### WHAT IS REQUIRED
Scan the listing and copy each line where the word "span" is present.
________________
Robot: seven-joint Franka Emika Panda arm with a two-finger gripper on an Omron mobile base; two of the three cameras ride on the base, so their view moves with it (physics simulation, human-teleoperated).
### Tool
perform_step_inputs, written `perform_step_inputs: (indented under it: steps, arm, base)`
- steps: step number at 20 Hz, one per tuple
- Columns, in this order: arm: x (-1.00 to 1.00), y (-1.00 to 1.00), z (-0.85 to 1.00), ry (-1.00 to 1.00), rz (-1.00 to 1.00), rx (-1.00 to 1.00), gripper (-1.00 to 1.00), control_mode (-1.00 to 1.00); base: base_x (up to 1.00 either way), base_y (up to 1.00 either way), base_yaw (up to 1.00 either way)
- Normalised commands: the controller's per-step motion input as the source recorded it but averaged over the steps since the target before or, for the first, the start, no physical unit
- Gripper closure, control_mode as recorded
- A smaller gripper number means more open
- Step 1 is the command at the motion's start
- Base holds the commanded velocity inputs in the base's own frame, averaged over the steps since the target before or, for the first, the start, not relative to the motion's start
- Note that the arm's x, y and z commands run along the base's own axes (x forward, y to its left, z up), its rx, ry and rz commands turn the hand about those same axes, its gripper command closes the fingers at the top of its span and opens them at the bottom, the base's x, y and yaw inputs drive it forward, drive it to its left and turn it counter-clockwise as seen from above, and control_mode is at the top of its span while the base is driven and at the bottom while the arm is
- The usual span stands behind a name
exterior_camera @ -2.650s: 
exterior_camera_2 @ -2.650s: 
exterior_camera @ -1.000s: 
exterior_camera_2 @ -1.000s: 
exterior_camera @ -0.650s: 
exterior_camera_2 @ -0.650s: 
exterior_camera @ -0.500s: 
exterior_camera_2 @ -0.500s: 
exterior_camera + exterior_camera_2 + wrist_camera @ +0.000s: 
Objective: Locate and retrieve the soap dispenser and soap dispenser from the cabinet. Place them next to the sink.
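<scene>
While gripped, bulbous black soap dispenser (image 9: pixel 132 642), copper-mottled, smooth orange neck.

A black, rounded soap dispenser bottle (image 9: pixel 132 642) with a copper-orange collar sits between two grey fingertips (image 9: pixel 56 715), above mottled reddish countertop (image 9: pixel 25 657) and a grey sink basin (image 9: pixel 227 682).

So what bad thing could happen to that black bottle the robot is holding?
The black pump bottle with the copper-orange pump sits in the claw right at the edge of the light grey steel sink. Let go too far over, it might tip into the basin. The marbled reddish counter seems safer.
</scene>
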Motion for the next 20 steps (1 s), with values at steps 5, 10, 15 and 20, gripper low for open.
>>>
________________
### PROBLEM SOLUTION
- Note that the arm's x, y and z commands run along the base's own axes (x forward, y to its left, z up), its rx, ry and rz commands turn the hand about those same axes, its gripper command closes the fingers at the top of its span and opens them at the bottom, the base's x, y and yaw inputs drive it forward, drive it to its left and turn it counter-clockwise as seen from above, and control_mode is at the top of its span while the base is driven and at the bottom while the arm is
- The usual span stands behind a name

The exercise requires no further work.